Many of them had no idea how their employees truly felt, but thought they were doing a great job. Employer testimonies were not in conjunction with those of the employees themselves. This only speaks volumes about the real problem at hand among small businesses: honesty. All too often it seems that in the workplace, professional relationships that have no place for the concerns of each other resulted in miscommunication between the staff and the management – ultimately resulting in the discomfort of the staff as a whole. While one points a finger at another, the silent truth remains that many of the problems at hand could be avoided if both parties took more consideration to the needs of the other.

“I love my job. Good pay, and an amazing staff.”

Says an employee from Syl’s Cafe of Ontonagon.

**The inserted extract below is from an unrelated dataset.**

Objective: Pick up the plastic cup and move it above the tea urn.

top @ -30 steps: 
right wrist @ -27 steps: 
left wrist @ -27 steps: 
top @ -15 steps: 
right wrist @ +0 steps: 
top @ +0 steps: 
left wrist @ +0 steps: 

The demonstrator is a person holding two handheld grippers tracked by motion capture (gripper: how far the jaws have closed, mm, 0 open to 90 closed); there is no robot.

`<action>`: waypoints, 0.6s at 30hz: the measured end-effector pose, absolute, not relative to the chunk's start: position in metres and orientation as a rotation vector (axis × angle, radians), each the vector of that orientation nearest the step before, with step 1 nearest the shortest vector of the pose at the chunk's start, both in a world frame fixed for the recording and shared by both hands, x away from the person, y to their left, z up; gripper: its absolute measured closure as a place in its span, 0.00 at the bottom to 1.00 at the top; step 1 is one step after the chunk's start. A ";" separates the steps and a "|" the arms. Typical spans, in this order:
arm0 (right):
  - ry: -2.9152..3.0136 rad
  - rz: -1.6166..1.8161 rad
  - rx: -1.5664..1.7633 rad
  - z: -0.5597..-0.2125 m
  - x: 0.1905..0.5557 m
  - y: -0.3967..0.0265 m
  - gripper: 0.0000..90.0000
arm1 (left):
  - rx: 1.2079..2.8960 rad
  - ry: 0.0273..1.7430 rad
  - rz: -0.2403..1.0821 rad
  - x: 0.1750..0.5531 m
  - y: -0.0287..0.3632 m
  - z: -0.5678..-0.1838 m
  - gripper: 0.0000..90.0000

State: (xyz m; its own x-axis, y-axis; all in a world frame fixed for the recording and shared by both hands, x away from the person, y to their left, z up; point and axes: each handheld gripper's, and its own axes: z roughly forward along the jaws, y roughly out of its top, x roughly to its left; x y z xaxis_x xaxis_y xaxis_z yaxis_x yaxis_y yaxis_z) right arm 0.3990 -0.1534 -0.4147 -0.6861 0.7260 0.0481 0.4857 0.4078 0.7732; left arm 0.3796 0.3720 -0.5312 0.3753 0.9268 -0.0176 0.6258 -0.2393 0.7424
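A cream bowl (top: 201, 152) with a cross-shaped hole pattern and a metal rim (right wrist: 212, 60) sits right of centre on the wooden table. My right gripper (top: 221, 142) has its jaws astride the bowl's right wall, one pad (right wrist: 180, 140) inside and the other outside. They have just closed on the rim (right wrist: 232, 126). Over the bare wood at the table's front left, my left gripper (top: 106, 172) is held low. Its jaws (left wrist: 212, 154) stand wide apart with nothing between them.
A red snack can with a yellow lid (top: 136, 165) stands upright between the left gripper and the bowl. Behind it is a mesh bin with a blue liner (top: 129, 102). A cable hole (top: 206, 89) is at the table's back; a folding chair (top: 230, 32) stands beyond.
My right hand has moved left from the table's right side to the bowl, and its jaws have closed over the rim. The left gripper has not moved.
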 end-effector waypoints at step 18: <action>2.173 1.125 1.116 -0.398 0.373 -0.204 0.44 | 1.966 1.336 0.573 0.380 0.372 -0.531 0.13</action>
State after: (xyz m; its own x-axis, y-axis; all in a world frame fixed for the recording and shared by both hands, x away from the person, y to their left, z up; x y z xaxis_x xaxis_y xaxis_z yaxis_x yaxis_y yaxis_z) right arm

Not everyone had something bad to say about their work. Some employees loved their job and felt like they were among some of the most friendly staff. This feeds into the above correlation. Out of those employees interviewed who had positive feedback in relation to their workplace, many accredited their comfortable atmosphere to the courtesy of their managers and the respect of their co-workers. It isn’t hard to see how the working class of the UP can bridge the divide between employers and employees.

They say people don’t quit jobs, they quit bosses.
Hopefully the rest of the world will catch on to the idea that respect goes a long way.